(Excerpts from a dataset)
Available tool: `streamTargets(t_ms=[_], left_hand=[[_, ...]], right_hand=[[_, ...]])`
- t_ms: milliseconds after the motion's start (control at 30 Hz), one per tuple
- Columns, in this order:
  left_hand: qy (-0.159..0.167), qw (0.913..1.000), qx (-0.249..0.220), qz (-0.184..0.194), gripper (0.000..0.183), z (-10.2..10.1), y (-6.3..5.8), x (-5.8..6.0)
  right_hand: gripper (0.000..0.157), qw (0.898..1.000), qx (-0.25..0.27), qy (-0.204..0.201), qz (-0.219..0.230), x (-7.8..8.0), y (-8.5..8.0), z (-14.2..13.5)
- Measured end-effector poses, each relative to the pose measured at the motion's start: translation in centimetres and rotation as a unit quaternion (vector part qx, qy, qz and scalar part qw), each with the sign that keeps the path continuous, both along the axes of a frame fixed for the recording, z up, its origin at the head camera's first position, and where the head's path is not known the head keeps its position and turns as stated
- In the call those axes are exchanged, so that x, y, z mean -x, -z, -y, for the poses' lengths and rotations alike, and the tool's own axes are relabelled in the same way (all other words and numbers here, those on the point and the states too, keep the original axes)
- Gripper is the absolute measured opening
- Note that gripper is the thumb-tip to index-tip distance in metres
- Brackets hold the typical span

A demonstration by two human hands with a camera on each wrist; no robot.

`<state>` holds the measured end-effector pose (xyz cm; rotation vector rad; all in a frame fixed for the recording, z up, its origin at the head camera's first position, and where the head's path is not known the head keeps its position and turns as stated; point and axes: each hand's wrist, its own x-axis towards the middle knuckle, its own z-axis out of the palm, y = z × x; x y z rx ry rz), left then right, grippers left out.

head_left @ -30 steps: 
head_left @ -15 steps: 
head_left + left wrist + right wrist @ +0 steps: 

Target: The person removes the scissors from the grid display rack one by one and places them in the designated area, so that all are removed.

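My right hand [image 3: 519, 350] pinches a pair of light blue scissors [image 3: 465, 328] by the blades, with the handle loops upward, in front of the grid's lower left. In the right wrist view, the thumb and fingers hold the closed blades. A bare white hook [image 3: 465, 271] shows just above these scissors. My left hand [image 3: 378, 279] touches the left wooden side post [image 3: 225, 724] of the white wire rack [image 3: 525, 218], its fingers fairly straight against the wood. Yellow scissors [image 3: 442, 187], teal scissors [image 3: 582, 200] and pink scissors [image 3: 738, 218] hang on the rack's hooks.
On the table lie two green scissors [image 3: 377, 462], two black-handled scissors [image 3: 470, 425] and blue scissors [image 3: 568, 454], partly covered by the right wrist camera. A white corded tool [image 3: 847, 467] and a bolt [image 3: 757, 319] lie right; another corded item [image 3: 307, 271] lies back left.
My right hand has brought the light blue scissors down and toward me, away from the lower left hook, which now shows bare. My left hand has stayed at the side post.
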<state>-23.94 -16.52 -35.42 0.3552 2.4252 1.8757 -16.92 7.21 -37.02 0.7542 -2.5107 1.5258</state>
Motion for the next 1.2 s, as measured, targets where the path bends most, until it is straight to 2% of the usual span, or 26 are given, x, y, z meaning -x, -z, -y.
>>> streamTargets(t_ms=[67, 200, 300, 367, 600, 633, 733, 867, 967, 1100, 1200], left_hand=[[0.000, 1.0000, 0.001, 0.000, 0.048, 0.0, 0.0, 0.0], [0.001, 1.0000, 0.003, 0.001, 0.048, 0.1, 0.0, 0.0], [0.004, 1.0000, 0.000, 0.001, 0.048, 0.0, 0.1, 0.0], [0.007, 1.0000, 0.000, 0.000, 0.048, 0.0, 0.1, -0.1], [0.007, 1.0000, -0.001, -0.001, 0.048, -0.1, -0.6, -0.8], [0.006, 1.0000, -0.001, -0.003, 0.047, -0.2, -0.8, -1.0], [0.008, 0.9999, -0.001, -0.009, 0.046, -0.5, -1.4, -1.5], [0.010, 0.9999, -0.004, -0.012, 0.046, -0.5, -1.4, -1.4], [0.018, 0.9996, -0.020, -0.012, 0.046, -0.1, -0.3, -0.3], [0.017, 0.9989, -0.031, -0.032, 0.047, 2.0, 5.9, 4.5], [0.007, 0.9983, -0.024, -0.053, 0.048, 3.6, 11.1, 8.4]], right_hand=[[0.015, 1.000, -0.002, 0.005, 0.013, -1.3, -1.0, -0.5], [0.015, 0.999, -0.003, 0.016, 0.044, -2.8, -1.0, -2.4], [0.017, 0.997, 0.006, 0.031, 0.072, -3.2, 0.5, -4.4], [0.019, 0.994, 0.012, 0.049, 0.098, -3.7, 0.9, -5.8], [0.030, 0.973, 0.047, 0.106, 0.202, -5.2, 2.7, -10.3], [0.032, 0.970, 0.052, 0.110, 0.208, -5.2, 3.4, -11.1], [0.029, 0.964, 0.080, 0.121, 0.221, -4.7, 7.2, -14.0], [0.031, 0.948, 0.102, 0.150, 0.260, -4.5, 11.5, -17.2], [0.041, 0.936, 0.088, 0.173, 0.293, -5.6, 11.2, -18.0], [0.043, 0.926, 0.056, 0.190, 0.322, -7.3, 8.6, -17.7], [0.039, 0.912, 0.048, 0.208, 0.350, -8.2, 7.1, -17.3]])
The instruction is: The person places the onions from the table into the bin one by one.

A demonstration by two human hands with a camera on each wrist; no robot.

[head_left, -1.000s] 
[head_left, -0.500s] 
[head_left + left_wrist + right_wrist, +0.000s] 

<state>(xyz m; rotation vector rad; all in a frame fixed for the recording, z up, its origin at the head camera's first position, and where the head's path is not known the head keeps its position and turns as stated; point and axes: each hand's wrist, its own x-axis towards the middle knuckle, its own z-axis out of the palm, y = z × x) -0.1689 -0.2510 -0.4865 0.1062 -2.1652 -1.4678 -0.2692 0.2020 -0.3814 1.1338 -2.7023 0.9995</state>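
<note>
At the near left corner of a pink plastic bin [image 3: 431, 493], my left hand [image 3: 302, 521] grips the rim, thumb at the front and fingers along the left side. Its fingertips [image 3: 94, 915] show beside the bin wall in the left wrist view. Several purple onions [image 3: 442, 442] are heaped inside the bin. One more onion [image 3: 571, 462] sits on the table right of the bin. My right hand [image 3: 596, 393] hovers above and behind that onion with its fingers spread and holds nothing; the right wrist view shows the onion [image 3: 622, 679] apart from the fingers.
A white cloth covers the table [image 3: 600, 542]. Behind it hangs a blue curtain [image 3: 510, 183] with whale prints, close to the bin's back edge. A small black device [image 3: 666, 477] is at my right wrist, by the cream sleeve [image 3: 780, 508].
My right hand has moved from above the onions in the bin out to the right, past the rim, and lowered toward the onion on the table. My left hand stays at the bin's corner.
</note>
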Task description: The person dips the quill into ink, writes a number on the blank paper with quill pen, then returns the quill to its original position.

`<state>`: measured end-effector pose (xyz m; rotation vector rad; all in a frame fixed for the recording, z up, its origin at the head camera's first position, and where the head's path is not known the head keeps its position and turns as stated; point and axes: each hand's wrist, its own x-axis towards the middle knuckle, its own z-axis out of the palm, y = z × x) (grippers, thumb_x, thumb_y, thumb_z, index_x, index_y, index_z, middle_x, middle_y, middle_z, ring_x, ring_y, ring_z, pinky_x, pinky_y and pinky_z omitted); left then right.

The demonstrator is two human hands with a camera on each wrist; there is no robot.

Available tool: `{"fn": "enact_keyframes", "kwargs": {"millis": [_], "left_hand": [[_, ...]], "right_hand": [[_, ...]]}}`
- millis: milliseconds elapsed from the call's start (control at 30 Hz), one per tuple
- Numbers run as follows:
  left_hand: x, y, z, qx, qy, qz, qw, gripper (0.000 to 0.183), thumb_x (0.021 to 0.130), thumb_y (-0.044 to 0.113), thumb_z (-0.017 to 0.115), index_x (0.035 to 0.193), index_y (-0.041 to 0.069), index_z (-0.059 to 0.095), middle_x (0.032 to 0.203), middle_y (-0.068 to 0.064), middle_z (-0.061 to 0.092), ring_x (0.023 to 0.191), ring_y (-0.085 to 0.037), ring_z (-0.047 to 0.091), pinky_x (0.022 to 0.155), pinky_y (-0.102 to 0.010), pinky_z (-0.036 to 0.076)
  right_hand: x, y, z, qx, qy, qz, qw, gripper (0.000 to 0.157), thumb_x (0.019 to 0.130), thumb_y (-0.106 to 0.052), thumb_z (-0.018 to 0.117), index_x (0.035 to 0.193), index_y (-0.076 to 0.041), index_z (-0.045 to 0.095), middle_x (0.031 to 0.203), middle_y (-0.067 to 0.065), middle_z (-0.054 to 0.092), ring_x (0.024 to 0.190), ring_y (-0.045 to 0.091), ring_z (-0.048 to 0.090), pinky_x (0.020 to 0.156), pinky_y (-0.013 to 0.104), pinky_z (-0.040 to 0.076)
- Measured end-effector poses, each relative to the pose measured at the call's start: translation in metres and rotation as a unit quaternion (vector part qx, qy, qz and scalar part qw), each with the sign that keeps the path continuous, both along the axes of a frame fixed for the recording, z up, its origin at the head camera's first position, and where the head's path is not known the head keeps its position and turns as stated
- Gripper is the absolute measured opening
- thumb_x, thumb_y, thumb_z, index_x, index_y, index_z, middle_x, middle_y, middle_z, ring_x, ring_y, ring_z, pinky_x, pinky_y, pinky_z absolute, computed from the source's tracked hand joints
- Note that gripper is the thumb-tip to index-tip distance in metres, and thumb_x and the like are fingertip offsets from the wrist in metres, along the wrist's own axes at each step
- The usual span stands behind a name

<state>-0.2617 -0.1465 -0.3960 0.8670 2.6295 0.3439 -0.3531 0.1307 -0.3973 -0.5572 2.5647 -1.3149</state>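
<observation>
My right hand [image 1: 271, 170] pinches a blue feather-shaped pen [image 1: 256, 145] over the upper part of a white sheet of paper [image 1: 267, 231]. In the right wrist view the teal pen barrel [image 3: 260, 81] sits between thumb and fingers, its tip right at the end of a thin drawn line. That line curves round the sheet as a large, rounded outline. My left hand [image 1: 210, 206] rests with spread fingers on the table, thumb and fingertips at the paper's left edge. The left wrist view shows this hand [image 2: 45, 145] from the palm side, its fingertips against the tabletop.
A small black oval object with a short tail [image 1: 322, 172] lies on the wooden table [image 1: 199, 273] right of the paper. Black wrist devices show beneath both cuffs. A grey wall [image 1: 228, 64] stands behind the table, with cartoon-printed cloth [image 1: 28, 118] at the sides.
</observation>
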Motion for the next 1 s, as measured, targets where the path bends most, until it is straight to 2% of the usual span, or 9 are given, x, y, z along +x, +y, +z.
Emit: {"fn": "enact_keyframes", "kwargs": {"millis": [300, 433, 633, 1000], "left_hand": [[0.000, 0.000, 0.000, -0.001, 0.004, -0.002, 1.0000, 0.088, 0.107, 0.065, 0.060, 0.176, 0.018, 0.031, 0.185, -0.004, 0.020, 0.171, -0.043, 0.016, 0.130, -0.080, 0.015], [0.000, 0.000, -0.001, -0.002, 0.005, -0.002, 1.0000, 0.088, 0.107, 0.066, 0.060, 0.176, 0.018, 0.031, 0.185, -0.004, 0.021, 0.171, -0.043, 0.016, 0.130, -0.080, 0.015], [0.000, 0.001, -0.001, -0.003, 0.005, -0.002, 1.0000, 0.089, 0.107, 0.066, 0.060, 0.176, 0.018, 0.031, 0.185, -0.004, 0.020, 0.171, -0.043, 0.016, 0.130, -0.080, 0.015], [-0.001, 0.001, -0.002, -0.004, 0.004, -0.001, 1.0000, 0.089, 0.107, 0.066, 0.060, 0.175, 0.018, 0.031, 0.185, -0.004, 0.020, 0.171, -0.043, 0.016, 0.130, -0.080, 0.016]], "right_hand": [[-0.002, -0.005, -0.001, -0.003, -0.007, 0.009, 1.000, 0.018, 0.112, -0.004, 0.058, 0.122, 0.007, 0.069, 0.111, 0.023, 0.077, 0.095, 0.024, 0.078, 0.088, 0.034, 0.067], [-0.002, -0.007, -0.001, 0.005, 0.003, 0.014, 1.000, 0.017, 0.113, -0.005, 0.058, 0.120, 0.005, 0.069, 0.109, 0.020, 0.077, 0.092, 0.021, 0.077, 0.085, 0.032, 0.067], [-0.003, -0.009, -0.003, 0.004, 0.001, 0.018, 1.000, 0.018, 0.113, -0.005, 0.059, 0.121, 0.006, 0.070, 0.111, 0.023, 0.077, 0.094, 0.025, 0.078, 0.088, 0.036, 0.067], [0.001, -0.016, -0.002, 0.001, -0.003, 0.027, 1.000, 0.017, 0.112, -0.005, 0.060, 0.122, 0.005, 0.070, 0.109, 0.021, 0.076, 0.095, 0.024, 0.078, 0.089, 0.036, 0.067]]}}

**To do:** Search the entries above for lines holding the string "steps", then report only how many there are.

**Written answer:** 3